Он приступил к рассказу, не выдвигая никаких условий, ибо сознавал, что, если Кранц не будет хранить тайну ради нее самой или из уважения к нему, своему капитану и другу, ничто не помешает ему нарушить любое обещание. Словом, на протяжении того дня, когда плот двигался вдоль мысов и бухт большого острова, Филип поведал Кранцу во всех подробностях ту историю, с какой читатель уже знаком.
– Что скажете? – спросил он в завершение. – По-вашему, этому можно верить? Или вы сочли, подобно многим, что это всего-навсего плод воспаленного воображения?

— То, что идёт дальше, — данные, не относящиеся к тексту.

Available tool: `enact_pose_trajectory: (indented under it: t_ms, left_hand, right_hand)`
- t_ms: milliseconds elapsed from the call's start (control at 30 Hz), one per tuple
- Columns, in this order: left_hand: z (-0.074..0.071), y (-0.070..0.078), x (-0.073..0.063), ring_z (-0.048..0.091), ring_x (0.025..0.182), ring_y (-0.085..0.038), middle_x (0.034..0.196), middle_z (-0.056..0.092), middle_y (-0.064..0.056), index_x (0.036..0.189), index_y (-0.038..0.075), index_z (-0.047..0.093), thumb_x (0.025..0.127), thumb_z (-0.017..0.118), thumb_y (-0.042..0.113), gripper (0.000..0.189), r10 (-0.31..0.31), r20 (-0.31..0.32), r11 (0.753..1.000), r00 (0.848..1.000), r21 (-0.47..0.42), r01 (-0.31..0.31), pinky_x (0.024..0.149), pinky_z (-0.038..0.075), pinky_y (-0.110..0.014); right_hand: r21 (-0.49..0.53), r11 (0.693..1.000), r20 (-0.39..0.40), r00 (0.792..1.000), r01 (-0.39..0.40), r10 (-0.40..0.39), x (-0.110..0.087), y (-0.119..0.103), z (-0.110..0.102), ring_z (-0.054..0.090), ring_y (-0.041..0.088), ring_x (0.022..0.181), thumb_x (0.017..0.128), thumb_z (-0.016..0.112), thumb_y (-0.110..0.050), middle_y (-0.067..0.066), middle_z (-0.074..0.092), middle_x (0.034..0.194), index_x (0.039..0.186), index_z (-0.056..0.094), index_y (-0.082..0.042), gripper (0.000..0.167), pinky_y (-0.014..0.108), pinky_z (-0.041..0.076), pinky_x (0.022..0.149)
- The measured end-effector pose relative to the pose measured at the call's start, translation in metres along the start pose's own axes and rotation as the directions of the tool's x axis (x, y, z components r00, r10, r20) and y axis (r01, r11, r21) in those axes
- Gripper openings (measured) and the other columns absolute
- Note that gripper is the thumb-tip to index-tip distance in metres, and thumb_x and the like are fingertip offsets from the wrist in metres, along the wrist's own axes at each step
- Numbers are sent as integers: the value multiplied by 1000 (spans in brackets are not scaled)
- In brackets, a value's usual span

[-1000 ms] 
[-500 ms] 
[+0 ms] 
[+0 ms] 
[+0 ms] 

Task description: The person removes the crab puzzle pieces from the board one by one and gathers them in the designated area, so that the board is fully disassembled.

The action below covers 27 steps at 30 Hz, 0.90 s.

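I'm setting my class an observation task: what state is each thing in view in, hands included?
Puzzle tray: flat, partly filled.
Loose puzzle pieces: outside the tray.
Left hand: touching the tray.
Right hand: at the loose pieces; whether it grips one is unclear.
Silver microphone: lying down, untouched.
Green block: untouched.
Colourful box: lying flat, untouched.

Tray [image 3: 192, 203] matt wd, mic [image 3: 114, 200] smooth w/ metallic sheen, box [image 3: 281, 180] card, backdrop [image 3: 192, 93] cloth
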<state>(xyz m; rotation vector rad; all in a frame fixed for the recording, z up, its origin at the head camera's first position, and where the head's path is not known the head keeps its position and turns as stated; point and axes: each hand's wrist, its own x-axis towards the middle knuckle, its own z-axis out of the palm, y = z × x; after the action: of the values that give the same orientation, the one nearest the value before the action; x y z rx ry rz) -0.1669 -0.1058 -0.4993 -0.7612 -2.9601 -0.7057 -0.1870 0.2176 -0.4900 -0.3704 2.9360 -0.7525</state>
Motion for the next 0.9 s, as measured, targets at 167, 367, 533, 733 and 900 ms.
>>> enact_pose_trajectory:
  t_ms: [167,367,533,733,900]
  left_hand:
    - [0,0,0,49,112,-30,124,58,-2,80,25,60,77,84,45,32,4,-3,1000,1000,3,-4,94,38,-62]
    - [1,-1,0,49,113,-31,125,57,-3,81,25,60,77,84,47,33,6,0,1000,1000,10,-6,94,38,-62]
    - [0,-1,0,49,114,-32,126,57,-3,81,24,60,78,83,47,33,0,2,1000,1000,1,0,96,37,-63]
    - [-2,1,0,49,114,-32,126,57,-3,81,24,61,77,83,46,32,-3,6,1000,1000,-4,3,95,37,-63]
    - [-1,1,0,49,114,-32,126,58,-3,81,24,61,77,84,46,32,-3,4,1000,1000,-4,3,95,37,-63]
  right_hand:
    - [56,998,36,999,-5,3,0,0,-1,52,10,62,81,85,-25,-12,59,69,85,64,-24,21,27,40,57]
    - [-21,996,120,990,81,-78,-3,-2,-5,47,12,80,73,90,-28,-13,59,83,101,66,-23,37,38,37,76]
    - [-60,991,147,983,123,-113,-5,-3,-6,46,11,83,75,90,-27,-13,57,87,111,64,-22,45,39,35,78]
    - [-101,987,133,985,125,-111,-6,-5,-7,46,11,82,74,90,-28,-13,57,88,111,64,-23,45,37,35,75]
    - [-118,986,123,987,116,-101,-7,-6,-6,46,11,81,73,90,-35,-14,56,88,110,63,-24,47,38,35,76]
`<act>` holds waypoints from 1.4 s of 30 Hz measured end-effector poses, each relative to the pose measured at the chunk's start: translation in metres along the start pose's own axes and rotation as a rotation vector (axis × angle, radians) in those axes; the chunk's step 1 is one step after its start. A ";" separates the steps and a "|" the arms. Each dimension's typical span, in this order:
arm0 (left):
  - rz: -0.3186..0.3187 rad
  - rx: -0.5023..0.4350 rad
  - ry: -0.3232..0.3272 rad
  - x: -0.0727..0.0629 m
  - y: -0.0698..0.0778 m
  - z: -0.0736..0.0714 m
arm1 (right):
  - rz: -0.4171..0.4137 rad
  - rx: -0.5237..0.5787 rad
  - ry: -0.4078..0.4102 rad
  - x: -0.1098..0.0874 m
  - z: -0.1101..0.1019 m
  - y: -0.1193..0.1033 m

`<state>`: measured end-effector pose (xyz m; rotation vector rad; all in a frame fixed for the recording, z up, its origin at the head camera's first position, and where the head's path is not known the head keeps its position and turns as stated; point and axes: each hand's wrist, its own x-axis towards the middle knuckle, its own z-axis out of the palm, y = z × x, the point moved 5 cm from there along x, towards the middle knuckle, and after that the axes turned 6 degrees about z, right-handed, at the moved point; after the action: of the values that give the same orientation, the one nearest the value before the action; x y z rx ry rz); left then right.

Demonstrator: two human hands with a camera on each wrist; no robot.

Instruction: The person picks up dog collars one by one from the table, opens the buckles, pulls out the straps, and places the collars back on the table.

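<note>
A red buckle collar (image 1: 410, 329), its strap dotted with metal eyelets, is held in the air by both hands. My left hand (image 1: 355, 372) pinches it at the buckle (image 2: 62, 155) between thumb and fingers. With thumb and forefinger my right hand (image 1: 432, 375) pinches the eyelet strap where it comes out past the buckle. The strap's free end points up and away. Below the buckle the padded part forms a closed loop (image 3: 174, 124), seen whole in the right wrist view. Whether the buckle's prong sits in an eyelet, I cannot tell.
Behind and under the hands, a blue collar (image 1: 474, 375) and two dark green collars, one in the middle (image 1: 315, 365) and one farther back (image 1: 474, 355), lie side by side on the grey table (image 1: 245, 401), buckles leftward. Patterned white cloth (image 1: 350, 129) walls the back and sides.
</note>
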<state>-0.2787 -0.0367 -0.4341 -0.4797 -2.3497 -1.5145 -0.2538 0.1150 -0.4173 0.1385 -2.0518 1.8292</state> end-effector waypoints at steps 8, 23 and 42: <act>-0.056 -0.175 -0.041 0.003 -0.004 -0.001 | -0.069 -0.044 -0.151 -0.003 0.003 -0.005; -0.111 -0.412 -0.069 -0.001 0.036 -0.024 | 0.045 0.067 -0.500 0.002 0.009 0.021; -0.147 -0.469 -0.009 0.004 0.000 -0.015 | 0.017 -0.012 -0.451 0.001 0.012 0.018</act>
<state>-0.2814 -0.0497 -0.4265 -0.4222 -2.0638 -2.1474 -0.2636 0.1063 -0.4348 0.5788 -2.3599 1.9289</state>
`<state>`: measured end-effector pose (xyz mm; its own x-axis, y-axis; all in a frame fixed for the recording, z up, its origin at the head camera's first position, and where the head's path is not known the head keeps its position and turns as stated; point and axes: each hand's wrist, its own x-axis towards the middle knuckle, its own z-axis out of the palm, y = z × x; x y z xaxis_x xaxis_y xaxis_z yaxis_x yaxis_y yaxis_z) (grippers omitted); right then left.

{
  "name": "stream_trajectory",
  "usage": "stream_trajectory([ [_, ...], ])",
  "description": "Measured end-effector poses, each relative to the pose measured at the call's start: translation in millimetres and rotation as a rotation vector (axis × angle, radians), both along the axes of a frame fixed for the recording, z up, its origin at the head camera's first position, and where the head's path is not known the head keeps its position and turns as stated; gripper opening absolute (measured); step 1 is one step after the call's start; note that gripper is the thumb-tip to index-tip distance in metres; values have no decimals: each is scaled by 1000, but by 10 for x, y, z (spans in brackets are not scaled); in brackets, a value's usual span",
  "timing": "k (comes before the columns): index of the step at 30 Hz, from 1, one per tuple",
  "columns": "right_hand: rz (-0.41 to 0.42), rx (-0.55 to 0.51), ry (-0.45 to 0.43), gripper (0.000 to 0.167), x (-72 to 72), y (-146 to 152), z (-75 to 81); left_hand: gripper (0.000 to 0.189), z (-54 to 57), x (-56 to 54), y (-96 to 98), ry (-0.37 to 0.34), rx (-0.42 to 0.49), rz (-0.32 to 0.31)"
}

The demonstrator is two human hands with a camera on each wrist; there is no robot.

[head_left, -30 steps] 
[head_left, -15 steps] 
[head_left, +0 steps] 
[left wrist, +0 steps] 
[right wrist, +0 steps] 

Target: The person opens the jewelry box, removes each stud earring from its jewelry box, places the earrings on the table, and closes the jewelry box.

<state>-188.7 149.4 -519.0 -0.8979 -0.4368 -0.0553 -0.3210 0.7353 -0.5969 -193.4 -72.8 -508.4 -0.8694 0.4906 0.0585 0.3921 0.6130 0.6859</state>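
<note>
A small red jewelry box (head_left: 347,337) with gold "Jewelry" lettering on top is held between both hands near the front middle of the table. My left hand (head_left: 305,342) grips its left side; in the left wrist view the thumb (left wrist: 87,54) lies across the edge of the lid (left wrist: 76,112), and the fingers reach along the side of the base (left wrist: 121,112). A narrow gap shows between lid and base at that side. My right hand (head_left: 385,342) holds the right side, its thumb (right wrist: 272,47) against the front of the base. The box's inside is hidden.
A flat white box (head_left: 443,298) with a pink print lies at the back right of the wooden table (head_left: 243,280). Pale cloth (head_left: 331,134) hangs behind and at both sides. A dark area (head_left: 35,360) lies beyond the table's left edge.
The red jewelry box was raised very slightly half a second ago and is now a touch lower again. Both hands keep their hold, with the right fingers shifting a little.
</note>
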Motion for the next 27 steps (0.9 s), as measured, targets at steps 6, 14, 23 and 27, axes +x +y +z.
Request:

– Ни в коем случае, минхеер! – горячо возразил Кранц. – Если уж на то пошло, у меня самого имеется достаточно доказательств вашей правоты. Вспомните хотя бы, сколько раз я наблюдал воочию призрачный корабль. Если вашего отца обрекли на вечное скитание по морям, почему бы Небесам не избрать вас на роль смертного, который может его спасти? Нет, капитан, я верю каждому вашему слову, и теперь, когда вы мне открылись, я начал понимать многие странности в вашем поведении. Знаете, нашлись бы те, кто стал вас жалеть, а вот я вам завидую.
– Завидуете? – изумился Филип.
– Да, завидую! Я бы с радостью поменялся с вами местами и взвалил бы вашу ношу на свои плечи, будь это возможно. Разве не замечательно сознавать, что тебя призвали послужить великой цели? Что вместо блуждания по миру в погоне за достатком, как все мы, за достатком, который так легко потерять и который, после всех тягот и испытаний, в могилу с собою не заберешь, ты избран совершить достойнейшее дело? Подобно ангелам, спасти душу своего отца, который страдает за грехи, совершенные при жизни, и обречен нести наказание вечно? По мне, эта высокая цель оправдывает любые невзгоды, любые опасности морских плаваний. Если вам суждено погибнуть, что с того? Разве кого-то другого ждет иной итог тщетных устремлений и непрестанных трудов? Мы все умрем, но лишь немногим, кроме вас, позволено Творцом выкупить своей смертью душу другого человека. Так что, минхеер, я вам завидую.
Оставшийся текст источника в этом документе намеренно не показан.